Prompt:
A single number is expected: the count of lines below where the word "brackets" occurs.

*** Supplied information Section Begins ***

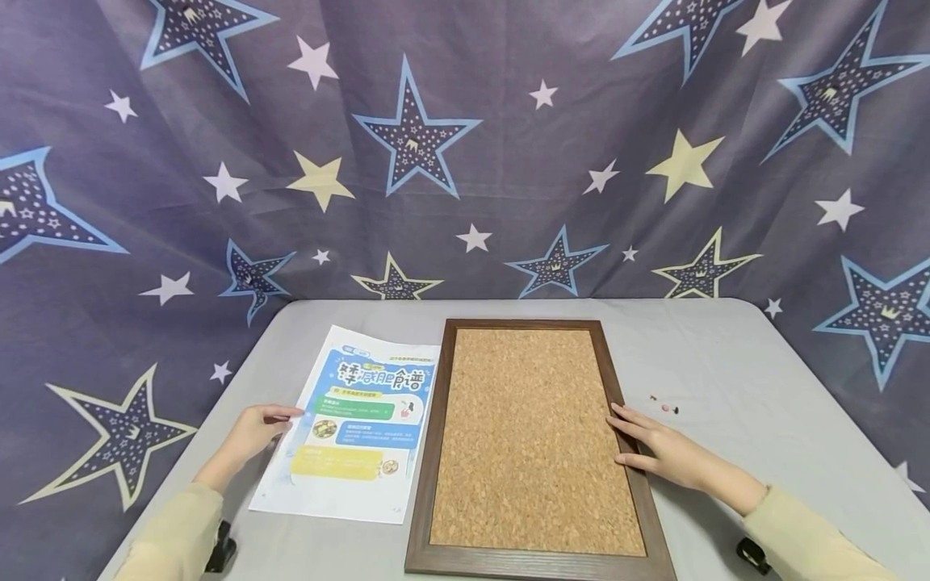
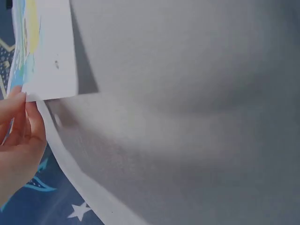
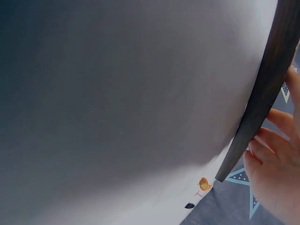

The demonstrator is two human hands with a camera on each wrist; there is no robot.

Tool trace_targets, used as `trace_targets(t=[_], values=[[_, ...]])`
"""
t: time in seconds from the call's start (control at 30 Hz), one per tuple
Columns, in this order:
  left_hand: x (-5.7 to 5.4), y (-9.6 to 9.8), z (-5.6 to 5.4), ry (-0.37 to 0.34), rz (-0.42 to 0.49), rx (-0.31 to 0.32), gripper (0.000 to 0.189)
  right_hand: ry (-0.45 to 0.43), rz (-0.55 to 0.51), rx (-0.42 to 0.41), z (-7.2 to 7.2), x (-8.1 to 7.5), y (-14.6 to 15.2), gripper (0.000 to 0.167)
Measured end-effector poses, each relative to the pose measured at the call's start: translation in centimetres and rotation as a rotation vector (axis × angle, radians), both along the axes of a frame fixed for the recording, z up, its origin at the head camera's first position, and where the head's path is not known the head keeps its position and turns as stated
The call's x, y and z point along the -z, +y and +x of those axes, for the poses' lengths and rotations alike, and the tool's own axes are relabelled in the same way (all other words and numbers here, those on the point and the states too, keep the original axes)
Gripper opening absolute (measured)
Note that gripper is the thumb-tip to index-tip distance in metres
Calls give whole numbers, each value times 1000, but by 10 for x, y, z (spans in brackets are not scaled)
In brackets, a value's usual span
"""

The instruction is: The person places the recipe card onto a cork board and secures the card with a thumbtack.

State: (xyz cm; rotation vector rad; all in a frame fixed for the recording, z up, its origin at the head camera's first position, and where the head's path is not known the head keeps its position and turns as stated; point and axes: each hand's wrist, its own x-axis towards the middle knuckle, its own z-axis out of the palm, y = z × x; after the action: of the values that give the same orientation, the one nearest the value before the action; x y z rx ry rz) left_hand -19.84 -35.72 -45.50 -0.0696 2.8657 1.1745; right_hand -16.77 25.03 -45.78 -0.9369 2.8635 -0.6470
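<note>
Between thumb and fingers, my left hand (image 1: 253, 436) pinches the left edge of a printed paper sheet (image 1: 349, 496). The sheet has blue, green and yellow blocks and large Chinese lettering. A corkboard (image 1: 538, 444) in a dark brown wooden frame lies just right of the paper. On the frame's right side rests my right hand (image 1: 672, 452), its fingers fairly straight and fingertips over the inner edge. The right wrist view shows those fingers along the dark frame edge (image 3: 255, 103). Several tiny pin-like pieces (image 1: 664, 408) lie right of the board, beyond the right hand.
A light grey cloth covers the table (image 1: 756, 379). Behind and at both sides hangs a dark curtain (image 1: 501, 218) with a star pattern. Black wrist devices show beneath the left sleeve (image 1: 178, 524) and the right sleeve (image 1: 806, 532).
</note>
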Motion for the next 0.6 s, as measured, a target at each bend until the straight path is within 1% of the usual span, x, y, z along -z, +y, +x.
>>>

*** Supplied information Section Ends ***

Response:
2